- TASK ITEM -
Set down exactly the lines of the records from the top to the line containing "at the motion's"; include both.

---------------

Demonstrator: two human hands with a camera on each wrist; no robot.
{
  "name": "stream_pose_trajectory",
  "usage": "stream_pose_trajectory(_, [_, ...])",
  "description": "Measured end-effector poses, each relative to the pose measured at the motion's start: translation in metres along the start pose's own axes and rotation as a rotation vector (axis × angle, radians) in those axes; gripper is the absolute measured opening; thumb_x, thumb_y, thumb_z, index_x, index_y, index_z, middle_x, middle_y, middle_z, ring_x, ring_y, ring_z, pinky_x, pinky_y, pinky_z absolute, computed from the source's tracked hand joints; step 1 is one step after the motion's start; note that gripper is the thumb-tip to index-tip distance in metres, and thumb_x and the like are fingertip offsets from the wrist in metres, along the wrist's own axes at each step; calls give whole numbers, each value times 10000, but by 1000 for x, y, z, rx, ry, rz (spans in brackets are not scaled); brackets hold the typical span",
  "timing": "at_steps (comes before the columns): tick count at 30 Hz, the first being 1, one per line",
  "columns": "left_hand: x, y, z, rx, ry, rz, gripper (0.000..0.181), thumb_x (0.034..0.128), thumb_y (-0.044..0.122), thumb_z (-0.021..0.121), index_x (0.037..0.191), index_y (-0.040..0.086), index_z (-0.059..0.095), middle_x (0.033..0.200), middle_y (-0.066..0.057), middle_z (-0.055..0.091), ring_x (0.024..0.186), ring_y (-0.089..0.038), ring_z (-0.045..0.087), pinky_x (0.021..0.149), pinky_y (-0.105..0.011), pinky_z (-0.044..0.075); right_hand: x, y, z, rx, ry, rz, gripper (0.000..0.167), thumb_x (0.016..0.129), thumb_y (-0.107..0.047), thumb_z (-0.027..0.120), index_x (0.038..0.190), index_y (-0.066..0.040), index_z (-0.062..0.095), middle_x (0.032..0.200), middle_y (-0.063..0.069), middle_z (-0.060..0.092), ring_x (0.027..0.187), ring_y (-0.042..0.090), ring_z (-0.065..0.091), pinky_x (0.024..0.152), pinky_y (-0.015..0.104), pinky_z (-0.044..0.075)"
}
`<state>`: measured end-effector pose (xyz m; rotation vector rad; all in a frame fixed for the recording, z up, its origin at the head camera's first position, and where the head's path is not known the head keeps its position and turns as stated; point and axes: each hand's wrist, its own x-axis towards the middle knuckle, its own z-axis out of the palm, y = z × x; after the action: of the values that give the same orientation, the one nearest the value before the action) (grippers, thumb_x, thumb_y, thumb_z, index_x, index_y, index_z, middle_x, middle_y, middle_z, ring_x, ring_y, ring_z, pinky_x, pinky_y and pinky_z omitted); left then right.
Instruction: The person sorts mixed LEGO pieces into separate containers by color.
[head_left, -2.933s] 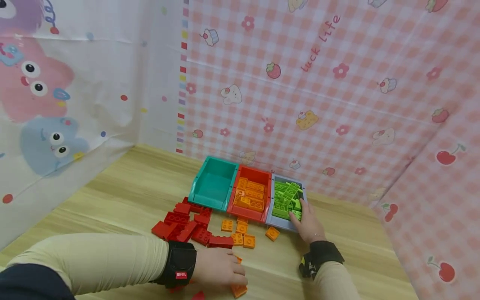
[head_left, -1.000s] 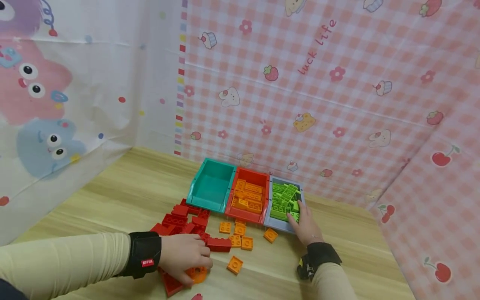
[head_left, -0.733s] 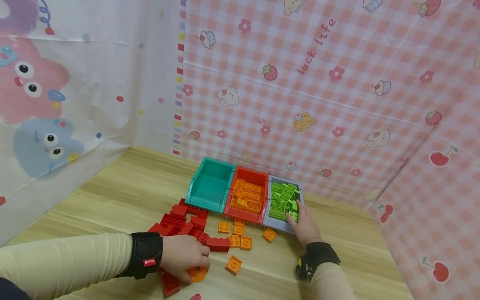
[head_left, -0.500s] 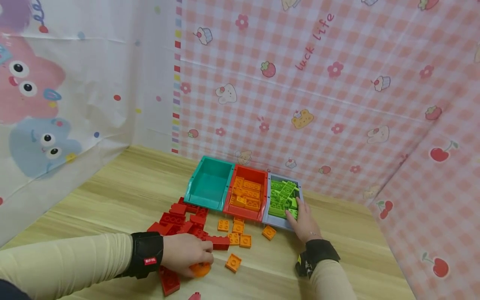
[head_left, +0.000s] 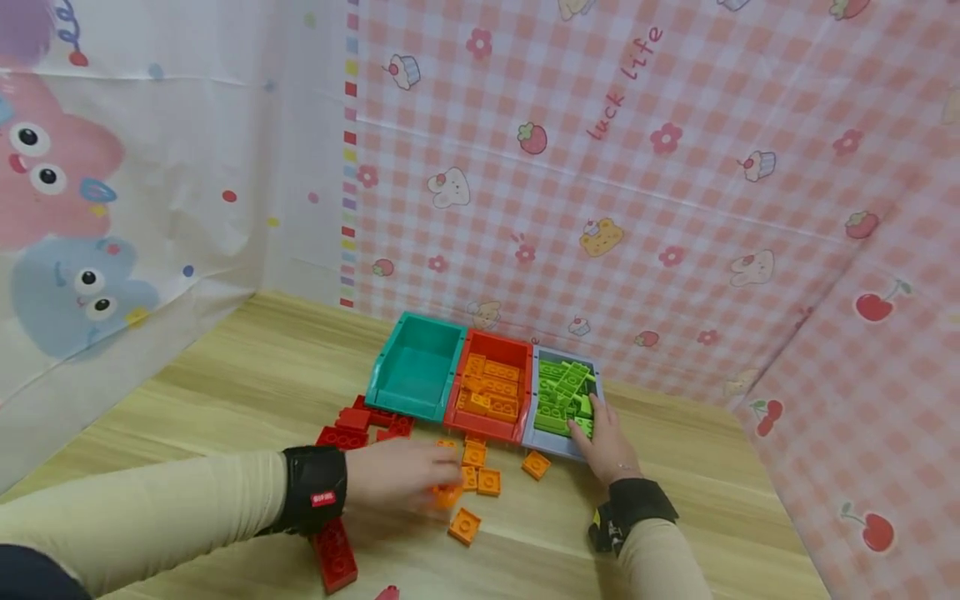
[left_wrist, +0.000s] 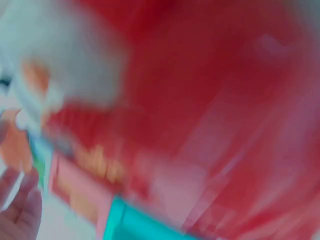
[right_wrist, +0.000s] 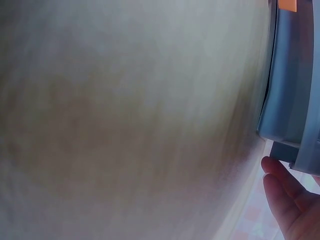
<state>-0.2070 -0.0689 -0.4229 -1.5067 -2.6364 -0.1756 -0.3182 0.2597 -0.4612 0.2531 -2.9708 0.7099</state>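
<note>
In the head view my left hand [head_left: 405, 472] pinches an orange block [head_left: 447, 497], blurred by motion, over the front of the bins. The left wrist view shows the orange piece [left_wrist: 15, 145] beside my fingertips. Loose orange bricks [head_left: 489, 482] lie near that hand. My right hand [head_left: 611, 446] grips the right side of the grey bin [head_left: 552, 443], which holds green bricks [head_left: 562, 392]. Its thumb reaches over the rim, and fingertips [right_wrist: 280, 175] show at the bin's outer corner in the right wrist view. Left of the grey bin stands a red bin [head_left: 486, 427] with orange bricks [head_left: 501, 387].
A teal bin [head_left: 420, 367] with nothing in it adjoins the red one. Red bricks [head_left: 345, 437] lie before it, partly under my left arm. Another red brick [head_left: 334, 557] lies nearer me. A patterned cloth [head_left: 525, 208] backs the wooden table [head_left: 247, 375].
My left hand has swept left to an orange round piece among the red bricks, taken it, and moved back right and away from me. The right hand stays at the grey bin.
</note>
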Motion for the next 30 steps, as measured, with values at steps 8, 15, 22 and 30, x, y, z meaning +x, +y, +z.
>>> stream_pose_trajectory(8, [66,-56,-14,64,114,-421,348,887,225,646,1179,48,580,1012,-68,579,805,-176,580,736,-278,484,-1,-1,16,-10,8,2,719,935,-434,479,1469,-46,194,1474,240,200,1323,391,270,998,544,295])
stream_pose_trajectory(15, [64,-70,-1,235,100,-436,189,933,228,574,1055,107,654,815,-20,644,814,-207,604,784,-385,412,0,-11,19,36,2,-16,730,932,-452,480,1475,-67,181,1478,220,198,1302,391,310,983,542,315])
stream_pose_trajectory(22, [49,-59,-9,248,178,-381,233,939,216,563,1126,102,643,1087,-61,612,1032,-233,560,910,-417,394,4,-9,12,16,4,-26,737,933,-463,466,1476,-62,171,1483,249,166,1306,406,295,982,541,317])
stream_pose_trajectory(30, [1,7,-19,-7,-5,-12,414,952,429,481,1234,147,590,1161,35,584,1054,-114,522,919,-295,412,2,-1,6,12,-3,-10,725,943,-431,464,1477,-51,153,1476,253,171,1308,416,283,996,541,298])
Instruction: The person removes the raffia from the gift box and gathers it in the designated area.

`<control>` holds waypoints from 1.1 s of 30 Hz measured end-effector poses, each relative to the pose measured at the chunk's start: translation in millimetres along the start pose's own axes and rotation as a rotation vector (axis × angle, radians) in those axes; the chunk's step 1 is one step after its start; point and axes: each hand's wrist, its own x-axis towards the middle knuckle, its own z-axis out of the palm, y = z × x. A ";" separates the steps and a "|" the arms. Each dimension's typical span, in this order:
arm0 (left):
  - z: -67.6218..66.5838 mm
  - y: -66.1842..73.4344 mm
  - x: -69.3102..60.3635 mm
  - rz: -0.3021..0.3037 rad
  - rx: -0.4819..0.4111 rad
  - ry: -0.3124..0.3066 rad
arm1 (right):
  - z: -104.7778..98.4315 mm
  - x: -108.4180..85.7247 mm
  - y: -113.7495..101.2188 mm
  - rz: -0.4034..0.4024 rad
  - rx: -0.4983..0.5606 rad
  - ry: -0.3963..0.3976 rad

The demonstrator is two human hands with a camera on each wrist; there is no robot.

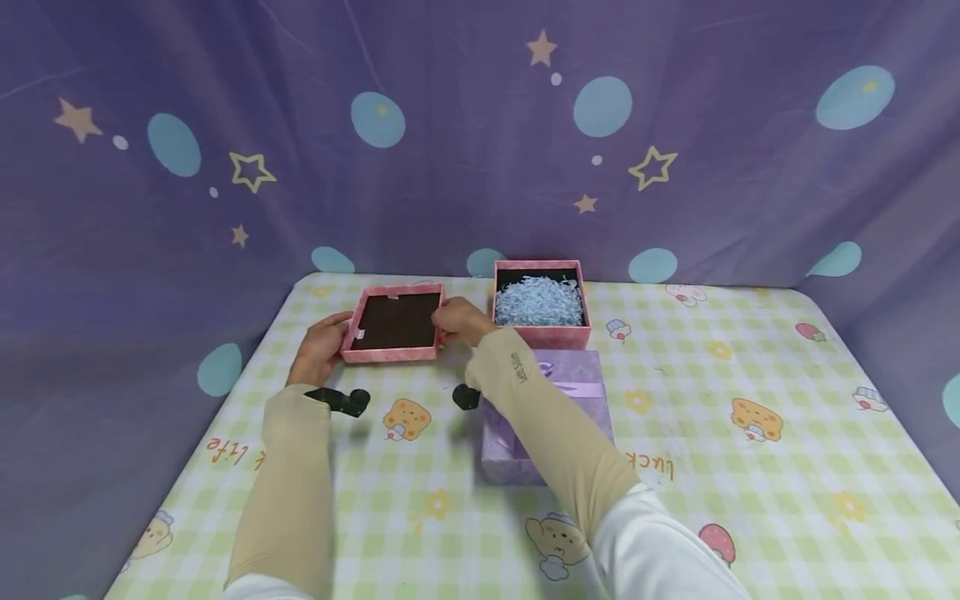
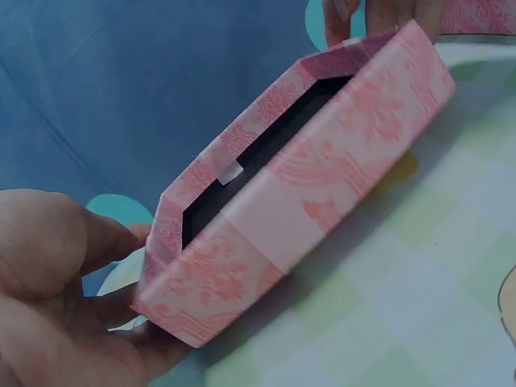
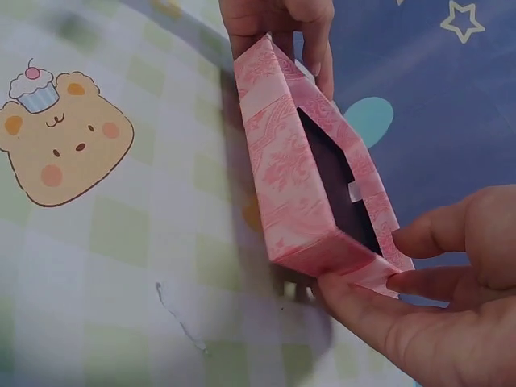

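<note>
A shallow pink box lid [image 1: 390,355], patterned outside and dark inside, is held open side up by both hands at the left rear of the table. My left hand [image 1: 318,343] grips its left end, thumb at the side and fingers beneath the corner in the left wrist view. On the opposite end, my right hand [image 3: 451,298] pinches the wall between thumb and fingers. Small pale tabs show on the dark lining. Right of my right hand stands a pink box [image 1: 551,337] holding light blue shredded paper [image 1: 540,302].
A purple gift box [image 1: 510,467] with a lilac ribbon [image 1: 585,389] lies in front of the pink box, partly hidden under my right forearm. A checked cartoon tablecloth [image 1: 720,517] covers the table. Behind it hangs a purple curtain [image 1: 465,208] with stars and blue ovals.
</note>
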 end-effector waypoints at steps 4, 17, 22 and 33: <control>-0.7 1.7 0.4 0.000 0.037 -0.028 | 0.2 9.4 3.6 0.038 0.035 -0.001; 0.4 5.3 3.5 0.026 0.030 -0.020 | 0.3 1.0 -6.3 0.129 0.130 -0.092; 3.0 8.3 0.4 0.054 0.047 0.031 | -3.9 3.3 -9.3 0.139 0.039 -0.127; 17.9 40.6 -14.9 0.194 0.221 0.316 | -20.4 -18.4 -38.0 -0.030 -0.089 -0.113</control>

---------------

- COMPLETED TASK -
Demonstrator: two human hands with a camera on each wrist; no robot.
{
  "name": "stream_pose_trajectory",
  "usage": "stream_pose_trajectory(_, [_, ...])",
  "description": "Measured end-effector poses, each relative to the pose measured at the motion's start: translation in metres along the start pose's own axes and rotation as a rotation vector (axis × angle, radians) in those axes; gripper is the absolute measured opening; thumb_x, thumb_y, thumb_z, index_x, index_y, index_z, middle_x, middle_y, middle_z, ring_x, ring_y, ring_z, pinky_x, pinky_y, pinky_z absolute, computed from the source's tracked hand joints; step 1 is one step after the motion's start; note that gripper is the thumb-tip to index-tip distance in metres, and thumb_x and the like are fingertip offsets from the wrist in metres, along the wrist's own axes at each step; calls give whole numbers, each value times 10000, but by 1000 for x, y, z, rx, ry, rz (spans in brackets are not scaled); brackets hold the typical span",

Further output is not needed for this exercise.